By contrast, the Roman calendar used subtractive counting throughout, being entirely based on months and 'signal post' days within each month (kalends, nones, ides) that are being counted 'towards'.
Likewise, in numerals, I, II, III, IV, V stand for the numbers one to five, with IV replacing the more straightforward IIII (which form is still used on clock faces, though). This is repeated with higher numbers, viz IX = 9, XC = 90, CM = 900 and so on. Be it said that usage appears to have been far from uniform, though; also, the Wikipedia article has many contradictory examples, and most are not from early (classical and pre-classical) times, so it's not immediately clear what the earliest forms were.
In both cases, the downward counting is so counter-intuitive to a modern observer that one is compelled to think there should have been a strong motivation for it to occur; maybe that motivation was in the number words of the early language; and, indeed @Yellow Sky cites duodētrīgintā ('2 from 30', 28 = 30 – 2) and ūndētrīgintā ('1 from 30', 29 = 30 - 1), which are quite naturally written out as IIXXX and IXXX in Roman numerals.
One could venture a wild hypothesis that in ancient Latium, there was a people with a language that used (partially) subtractive counting, vestiges of which system are to be found in their calendar and written number systems, akin to the 'twelve' vs 'thirteen', 'dozen' and 'gross', 'quatre-vingt-dix' of modern times that betray earlier duodecimal and vigesimal systems. The German Wikipedia article on Roman numerals somewhat rejects the link between written and spoken forms: "Die subtraktive Schreibung [...] stimmt aber mit [den Schreibweisen] nicht überein.

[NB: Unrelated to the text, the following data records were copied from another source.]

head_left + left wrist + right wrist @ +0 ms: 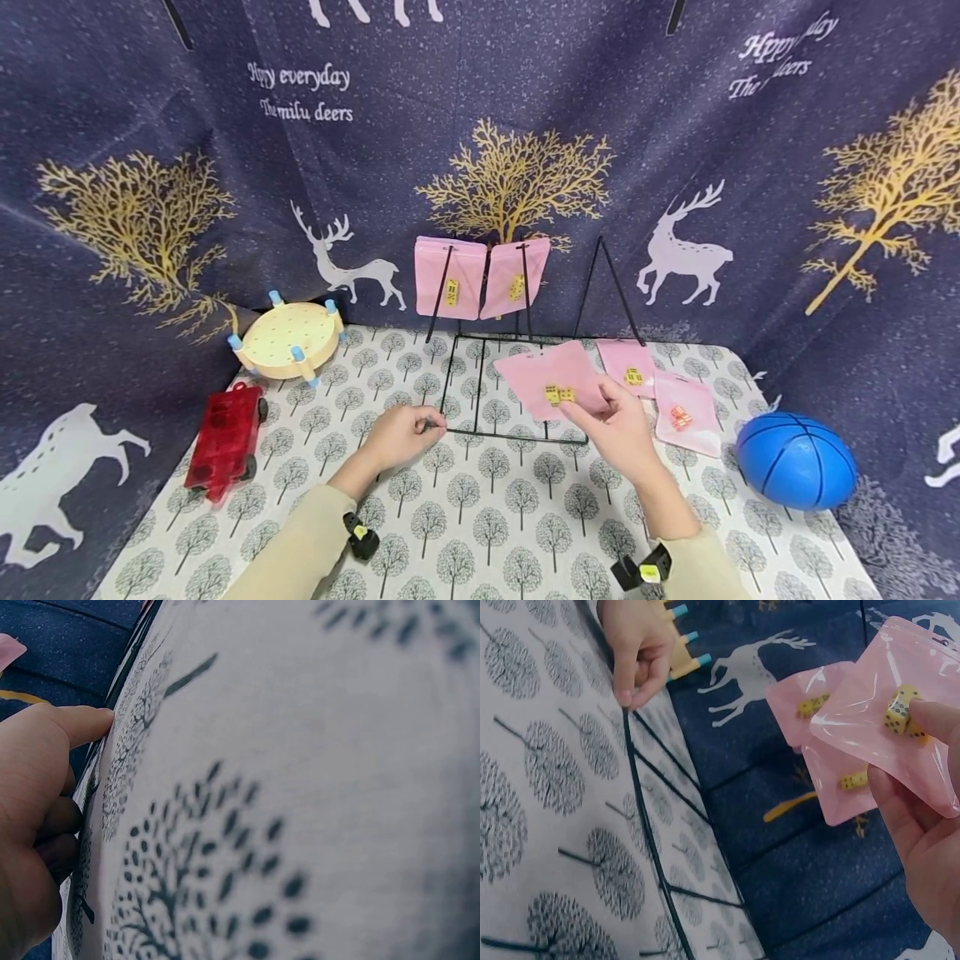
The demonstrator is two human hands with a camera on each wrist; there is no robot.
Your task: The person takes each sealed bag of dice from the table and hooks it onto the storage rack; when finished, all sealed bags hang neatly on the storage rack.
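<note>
My right hand (618, 425) pinches a pink zip bag (536, 375) by its lower right part, above the base of a black wire rack (480, 383). Two yellow dice (558, 395) show in that bag, with the thumb against them. My left hand (405, 433) pinches the front bar of the rack at its left corner; in the right wrist view its thumb and forefinger (634, 690) meet on the bar. Pink bags with yellow dice hang from the rack's left hook (450, 279) and middle hook (517, 279). The right hook (621, 292) holds no bag.
Right of the rack lie a pink bag with yellow dice (628, 367) and one with orange dice (686, 412). A blue ball (797, 460) sits at the right edge. At left are a red toy cart (227, 437) and an upturned round stool (291, 340). A dark curtain hangs behind.
</note>
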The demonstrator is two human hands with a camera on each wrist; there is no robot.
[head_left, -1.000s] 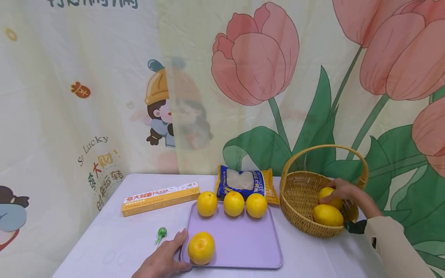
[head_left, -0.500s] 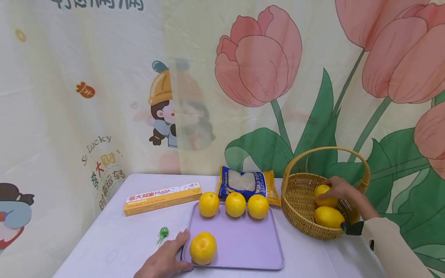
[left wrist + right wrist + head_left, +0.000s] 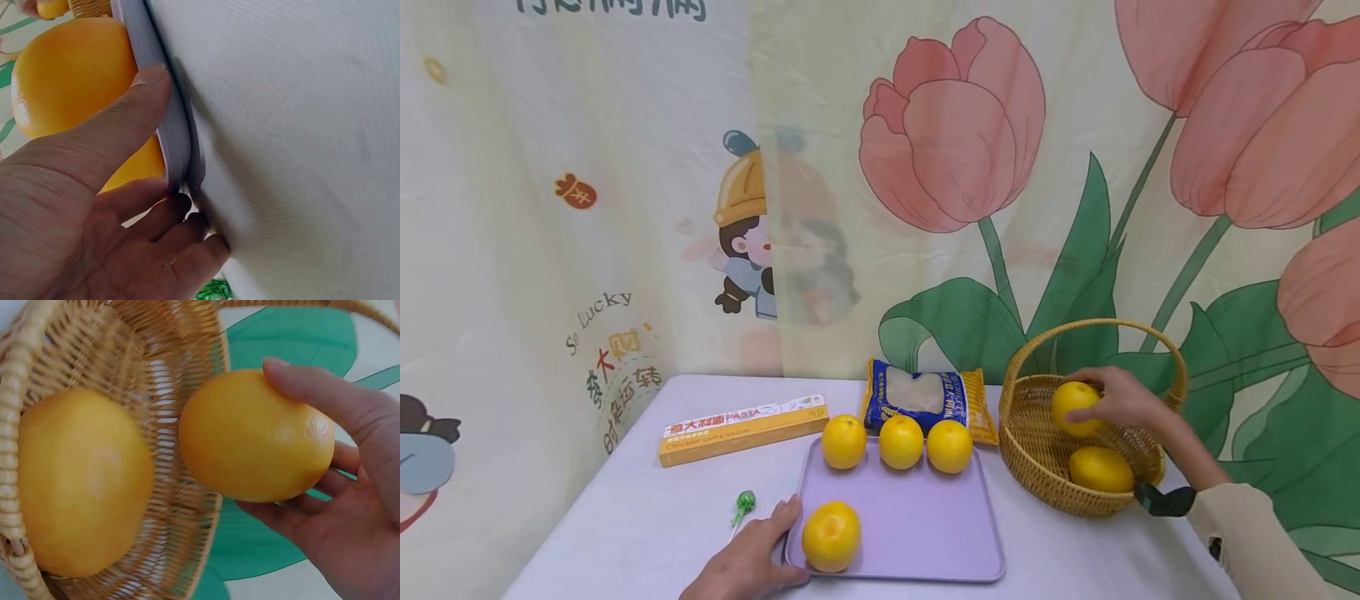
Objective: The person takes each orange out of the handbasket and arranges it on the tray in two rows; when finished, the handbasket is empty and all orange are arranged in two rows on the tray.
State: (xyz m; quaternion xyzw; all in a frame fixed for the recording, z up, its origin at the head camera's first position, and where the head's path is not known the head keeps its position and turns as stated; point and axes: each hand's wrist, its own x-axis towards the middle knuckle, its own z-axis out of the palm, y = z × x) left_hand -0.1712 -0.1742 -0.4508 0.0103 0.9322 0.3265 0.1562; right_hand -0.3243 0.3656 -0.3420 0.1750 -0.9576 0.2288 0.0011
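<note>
In the head view, my right hand (image 3: 1115, 397) grips an orange (image 3: 1077, 408) inside the wicker basket (image 3: 1030, 467). The right wrist view shows the thumb over one side of this orange (image 3: 250, 437) and fingers under the other. A second yellow fruit (image 3: 1101, 469), somewhat oval, lies in the basket below it. My left hand (image 3: 747, 554) holds the near-left corner of the purple tray (image 3: 925, 525); in the left wrist view its thumb (image 3: 147, 94) lies along the rim. One orange (image 3: 831, 536) sits by that corner, and three others (image 3: 901, 442) line the tray's far edge.
Behind the tray lies a blue and yellow packet (image 3: 925, 398). A pasta box (image 3: 745, 429) is at the back left, and a green-wrapped lollipop (image 3: 745, 504) lies left of the tray. The basket's handle (image 3: 1097, 323) arches over its opening. A printed curtain (image 3: 820, 167) hangs behind.
My right hand has lifted the orange a little and shifted it left within the basket, apart from the other fruit. My left hand has stayed at the tray corner.
</note>
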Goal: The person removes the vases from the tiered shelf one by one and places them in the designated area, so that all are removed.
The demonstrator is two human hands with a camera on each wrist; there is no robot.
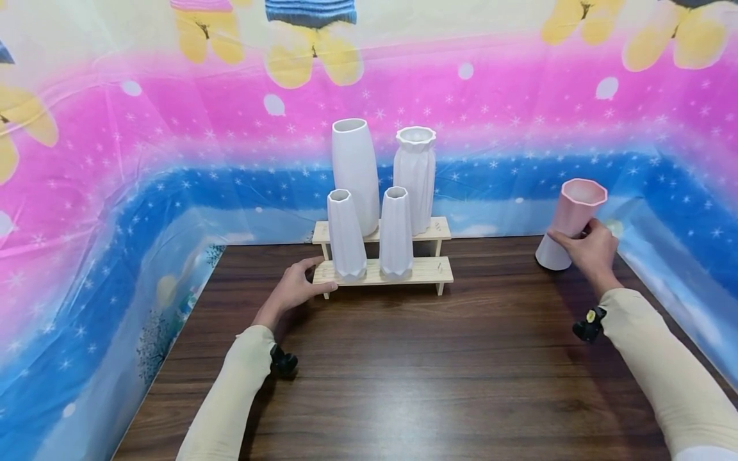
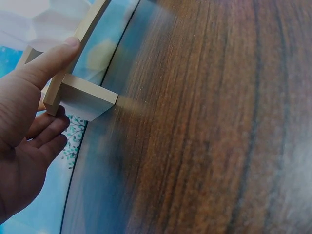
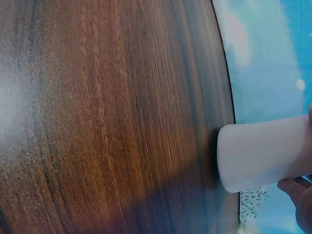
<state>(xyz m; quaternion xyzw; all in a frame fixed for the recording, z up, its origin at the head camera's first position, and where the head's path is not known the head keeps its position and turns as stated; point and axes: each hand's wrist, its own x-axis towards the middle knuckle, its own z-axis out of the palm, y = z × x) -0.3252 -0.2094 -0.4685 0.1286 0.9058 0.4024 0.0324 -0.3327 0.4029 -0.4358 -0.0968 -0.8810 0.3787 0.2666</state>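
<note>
A two-step wooden stand (image 1: 425, 272) is at the far side of the table. Its left end is pinched by my left hand (image 1: 296, 285), thumb on top of the lower board and fingers beneath, as the left wrist view shows. Two slim white vases (image 1: 347, 237) stand on the lower step. Behind them, the upper step bears a tall smooth white vase (image 1: 354, 166) and a ruffled-rim white vase (image 1: 415, 176). Off to the right, my right hand (image 1: 590, 253) grips a pink-and-white vase (image 1: 576, 208) round its middle. Its white base (image 3: 258, 156) is at the tabletop; whether they touch I cannot tell.
The dark wood-grain table (image 1: 403, 371) reaches back to a colourful printed cloth (image 1: 490, 128), which hangs behind and along both sides. The right hand is near the table's right edge. A black wrist camera (image 1: 589, 324) sits on the right sleeve, another (image 1: 284, 362) on the left.
</note>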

Bei den lateinischen Zahlwörtern werden die Wörter für 1 und 2, aber nicht auch die für 10 und 100 subtraktiv verwendet und hierbei dann in der Regel auch nur den Vielfachen der 10 ab 20 (duodeviginti = 18, undeviginti = 19)"; OTOH, it admits that 'undecentum' = 99 (= IC) does sometimes appear in ancient sources.
The Yoruba language has a rather elaborate vigesimal (base-20) numeral system that involves both addition and subtraction and multiplication.
There are words for each of the decades; units in 1–4 are created by adding to these, while units in 5–9 are created by subtracting from the next decade. The odd decades are created by subtracting ten from the next even decade:
14=10+4; 15=20-5; 16=20-4; 50=20×3−10, 700=200×4−100; etc.
Also, Latin used subtraction in numerals. Among the numbers from 18 to 98, those that ended in 8 or 9 were formed by subtracting 2 and 1 from the following decade:
27: septem et vīgintī ('7 and 20')
28: duodētrīgintā ('2 from 30')
29: ūndētrīgintā ('1 from 30')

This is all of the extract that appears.